Relatos LUIS ANGEL CALVO VILLALAIN

EL BUEN DOCTOR

En la puerta de entrada colgaba un letrero que invitaba a pasar sin llamar. Sigilosamente, tratando de hacer el menor ruido posible, empujó la puerta y se introdujo en la sala. Una ráfaga de olor a cerrado y a viejo y enfermo le golpeó, dejándolo quieto en la entrada durante unos segundos. No pudo evitar que en su cara se dibujara sutílmente un gesto de asco.

La sala de espera era estrecha y alargada, en los muros laterales se abrían sendas hileras continuas de ventanitas, sobre las que habían colocado papales traslúcidos de colores. La escasa luz que se filtraba a través de ellas pintaba la sala de colores apagados. Debajo de las ventanas, también a ambos lados, junto a las paredes había filas de bancos destartalados. Aquí y allá colgaban papeles y panfletos, ya amarillentos y caducados en su mayoría. Al fondo, justo enfrente de la puerta de entrada se adivinaba otra más pequeña sobre la que había un crucifijo ligeramente ladeado recuerdo, seguramente olvidado, de otros tiempos.

Avanzó lentamente por medio del pasillo, intentando no hacerse notar. No había mucha gente en la sala, un par de ancianas que cuchicheaban al tiempo que meneaban la cabeza y dibujan gestos de desaprobación en sus caras, una mujer de mediana edad con un chaval de unos diez años y muy separado del resto un abuelo que hacía girar un bastón entre sus manos mientras miraba al suelo ensimismado.

Avanzó hasta la altura del abuelo, y por decir algo le pidió confirmar si había empezado ya la consulta, para a continuación sentarse justo enfrente de él.

Durante la espera se dedicó a observar con más detalle los rincones de la sala, y a sus compañeros de ceremonia. El silencio reinante sólo era cortado por el rumor incesante de las viejas, y alguna tos esporádica del crío.

Al cabo de un tiempo se abrió la puerta del fondo llenando repentinamente la sala de una luz cegadora. Las viejas cesaron su charla y todo el mundo miró hacia el origen del resplandor, donde la silueta del doctor, a contraluz, se dibujaba enmarcada por el hueco de la puerta. El buen doctor, con voz enérgica llamó al siguiente.

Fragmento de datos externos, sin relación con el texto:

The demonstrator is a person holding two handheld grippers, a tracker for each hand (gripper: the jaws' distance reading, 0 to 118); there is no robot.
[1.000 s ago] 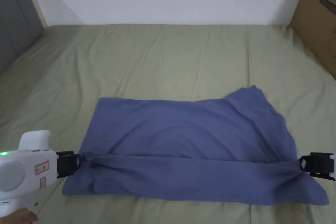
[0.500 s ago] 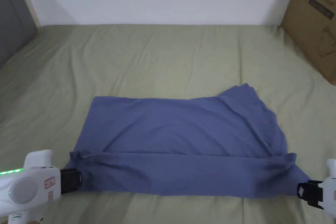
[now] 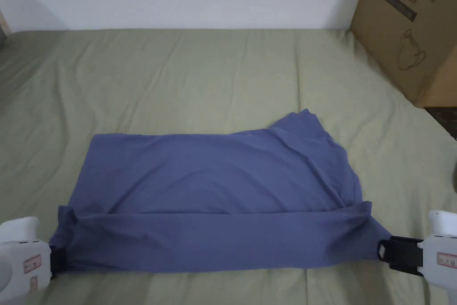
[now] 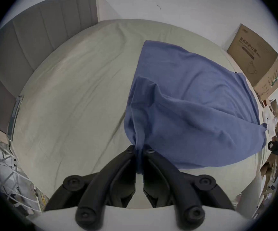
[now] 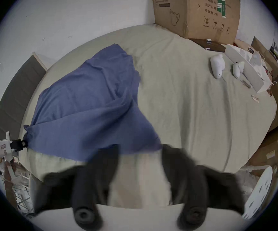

La ceremonia se repitió invariable hasta que al fin le llegó su turno. Entró con ganas de acabar cuanto antes. El doctor le sonrió. La salita era blanca y luminosa, el centro estaba ocupado por una amplia mesa repleta de artilugios metálicos, botes, papeles y algún portarretrato. A ambos lados de la mesa central había sillas para el doctor y los pacientes, y flanqueando la mesa había sendos esqueletos de plástico que daban un toque ligeramente mágico al lugar. Un poco apartada una camilla junto a un biombo que parecía no haber sido usada en mucho tiempo.

El ritual de la consulta discurrió como estaba establecido, al final el doctor dictaminó su veredicto, escribió los papeles de rigor, le dio las últimas advertencias y, a modo de despedida, sacó de debajo de la mesa la cabeza seccionada de una de las viejas que minutos atrás esperaba en la consulta. El gesto de espanto que se dibujó en la cara del paciente coincidió en el tiempo con el accionado del mecanismo secreto incorporado en su silla que limpia y precisamente le separó la cabeza de su cuerpo.

El doctor miró con curiosidad científica el rictus de estupefacción que se había congelado en la cara del paciente. Limpió el despacho con una pericia digna de admiración. Comprobó que no había más pacientes en la sala de espera, se cambió y salió al exterior con la satisfacción íntima de saber que hoy el mundo era más sano, era mejor.